Task to carry out:
How many of the lines below include the word "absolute"? Only the number should be given.

Material for this task:
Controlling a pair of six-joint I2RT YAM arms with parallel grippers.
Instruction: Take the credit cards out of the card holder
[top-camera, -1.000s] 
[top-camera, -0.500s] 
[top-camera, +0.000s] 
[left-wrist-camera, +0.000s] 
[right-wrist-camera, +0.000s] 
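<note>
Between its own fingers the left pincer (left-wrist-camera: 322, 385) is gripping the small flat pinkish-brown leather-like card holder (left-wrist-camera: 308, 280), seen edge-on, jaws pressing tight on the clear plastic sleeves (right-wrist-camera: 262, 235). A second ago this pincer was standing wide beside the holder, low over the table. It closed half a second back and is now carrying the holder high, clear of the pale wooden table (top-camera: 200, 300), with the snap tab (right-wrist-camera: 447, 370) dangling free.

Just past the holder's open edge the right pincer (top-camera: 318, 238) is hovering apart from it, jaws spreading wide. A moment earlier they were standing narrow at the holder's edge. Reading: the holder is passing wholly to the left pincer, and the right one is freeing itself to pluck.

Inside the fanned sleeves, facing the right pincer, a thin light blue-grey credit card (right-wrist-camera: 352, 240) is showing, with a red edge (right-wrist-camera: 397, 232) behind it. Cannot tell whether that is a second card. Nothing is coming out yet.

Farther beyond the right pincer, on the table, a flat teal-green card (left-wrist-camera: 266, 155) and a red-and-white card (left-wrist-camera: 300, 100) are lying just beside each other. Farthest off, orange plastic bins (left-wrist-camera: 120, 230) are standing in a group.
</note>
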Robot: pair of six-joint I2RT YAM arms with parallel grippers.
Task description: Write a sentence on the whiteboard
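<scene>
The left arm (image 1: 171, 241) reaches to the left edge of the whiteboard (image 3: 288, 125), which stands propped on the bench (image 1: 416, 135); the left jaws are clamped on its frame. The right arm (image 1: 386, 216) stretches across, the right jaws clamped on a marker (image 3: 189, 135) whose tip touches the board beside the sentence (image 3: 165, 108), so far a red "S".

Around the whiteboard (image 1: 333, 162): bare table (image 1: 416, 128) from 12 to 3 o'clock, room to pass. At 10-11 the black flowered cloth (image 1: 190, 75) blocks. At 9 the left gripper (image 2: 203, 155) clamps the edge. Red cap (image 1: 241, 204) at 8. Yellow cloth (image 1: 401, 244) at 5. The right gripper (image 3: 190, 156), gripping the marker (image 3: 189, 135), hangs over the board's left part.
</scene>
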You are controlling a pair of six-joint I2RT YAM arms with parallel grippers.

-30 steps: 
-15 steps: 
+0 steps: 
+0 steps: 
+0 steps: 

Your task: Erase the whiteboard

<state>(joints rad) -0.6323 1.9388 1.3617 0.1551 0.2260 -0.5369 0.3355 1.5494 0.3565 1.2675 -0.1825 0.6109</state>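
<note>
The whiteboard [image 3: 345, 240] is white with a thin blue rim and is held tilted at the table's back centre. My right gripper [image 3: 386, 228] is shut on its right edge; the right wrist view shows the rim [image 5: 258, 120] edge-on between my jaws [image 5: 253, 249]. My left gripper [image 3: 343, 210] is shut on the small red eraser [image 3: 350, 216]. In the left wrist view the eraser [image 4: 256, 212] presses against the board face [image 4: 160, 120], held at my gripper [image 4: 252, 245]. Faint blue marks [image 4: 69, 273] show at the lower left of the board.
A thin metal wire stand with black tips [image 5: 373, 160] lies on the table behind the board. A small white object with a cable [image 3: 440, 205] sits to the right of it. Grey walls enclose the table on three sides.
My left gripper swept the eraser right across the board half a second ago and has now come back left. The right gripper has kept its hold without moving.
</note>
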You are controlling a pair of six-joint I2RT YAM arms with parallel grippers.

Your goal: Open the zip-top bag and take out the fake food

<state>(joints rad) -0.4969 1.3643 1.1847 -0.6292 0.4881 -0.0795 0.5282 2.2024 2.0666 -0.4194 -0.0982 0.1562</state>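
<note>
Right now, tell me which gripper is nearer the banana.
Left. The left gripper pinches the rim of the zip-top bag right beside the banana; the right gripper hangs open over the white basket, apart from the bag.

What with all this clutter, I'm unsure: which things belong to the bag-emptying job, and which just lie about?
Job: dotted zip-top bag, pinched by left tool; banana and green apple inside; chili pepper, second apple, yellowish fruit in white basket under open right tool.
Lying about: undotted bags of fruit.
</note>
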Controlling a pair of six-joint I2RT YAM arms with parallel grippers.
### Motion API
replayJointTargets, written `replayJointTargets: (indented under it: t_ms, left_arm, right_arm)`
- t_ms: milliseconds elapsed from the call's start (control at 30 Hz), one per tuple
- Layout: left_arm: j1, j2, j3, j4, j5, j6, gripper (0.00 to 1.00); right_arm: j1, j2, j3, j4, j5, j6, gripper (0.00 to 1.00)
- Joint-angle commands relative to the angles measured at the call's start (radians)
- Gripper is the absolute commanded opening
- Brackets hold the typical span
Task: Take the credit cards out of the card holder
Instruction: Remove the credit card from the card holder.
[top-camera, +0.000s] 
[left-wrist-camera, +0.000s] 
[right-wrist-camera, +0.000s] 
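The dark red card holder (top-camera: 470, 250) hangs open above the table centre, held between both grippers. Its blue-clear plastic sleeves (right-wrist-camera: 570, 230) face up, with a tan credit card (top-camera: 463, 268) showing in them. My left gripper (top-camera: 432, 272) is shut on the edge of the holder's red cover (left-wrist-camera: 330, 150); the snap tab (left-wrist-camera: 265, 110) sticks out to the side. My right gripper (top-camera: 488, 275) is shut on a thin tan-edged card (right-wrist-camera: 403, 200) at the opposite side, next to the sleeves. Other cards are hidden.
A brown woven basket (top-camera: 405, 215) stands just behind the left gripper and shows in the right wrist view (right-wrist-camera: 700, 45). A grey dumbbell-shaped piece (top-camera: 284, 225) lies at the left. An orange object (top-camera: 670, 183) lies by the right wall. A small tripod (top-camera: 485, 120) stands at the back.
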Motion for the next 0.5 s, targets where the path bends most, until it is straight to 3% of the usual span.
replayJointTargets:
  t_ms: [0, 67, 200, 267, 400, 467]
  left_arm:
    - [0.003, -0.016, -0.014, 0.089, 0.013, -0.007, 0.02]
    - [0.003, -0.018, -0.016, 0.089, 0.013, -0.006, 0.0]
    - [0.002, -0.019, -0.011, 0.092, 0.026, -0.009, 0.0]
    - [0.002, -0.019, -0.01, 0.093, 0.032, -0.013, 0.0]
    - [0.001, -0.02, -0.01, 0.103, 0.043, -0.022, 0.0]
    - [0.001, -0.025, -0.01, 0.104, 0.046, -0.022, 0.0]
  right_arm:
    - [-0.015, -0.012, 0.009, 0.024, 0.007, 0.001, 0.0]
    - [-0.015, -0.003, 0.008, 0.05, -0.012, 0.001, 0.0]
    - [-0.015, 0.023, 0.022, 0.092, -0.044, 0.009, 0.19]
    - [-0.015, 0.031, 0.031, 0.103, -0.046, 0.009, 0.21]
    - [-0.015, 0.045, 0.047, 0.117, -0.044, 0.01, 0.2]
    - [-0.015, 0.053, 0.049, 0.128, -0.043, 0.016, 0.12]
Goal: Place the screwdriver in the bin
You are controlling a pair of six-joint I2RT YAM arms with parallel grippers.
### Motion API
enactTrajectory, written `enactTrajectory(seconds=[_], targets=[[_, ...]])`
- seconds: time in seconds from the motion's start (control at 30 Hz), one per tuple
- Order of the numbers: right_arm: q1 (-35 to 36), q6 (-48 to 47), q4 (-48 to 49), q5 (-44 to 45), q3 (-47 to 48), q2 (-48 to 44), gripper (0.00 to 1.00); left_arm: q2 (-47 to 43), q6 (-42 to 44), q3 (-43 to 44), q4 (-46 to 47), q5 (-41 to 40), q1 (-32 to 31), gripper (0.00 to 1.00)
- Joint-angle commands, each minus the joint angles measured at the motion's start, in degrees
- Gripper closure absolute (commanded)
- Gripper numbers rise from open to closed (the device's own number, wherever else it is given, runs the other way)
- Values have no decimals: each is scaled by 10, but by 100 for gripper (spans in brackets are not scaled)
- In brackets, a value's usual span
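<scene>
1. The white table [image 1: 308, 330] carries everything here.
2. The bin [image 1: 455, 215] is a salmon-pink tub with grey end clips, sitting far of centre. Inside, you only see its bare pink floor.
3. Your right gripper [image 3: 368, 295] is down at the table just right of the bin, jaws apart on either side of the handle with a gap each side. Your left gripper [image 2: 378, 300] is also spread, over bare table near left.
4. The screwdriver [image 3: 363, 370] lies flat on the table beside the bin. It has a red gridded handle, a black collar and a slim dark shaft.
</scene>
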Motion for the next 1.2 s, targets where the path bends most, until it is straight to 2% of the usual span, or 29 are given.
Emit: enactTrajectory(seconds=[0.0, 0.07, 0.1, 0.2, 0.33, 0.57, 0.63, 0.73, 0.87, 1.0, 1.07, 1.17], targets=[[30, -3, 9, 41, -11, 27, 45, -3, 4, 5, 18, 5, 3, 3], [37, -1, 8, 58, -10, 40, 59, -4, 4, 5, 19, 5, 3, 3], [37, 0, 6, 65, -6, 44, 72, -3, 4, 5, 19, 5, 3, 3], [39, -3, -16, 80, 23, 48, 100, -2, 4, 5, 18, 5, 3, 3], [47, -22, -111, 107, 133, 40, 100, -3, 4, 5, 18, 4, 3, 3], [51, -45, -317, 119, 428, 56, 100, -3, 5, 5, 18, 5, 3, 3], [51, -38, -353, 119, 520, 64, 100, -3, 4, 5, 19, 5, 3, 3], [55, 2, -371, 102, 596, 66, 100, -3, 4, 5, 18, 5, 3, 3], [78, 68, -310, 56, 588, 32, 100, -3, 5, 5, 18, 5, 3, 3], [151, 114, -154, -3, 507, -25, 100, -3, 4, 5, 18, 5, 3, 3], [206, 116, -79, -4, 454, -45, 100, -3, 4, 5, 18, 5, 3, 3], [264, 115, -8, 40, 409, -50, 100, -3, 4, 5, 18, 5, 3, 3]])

Answer to this task:
2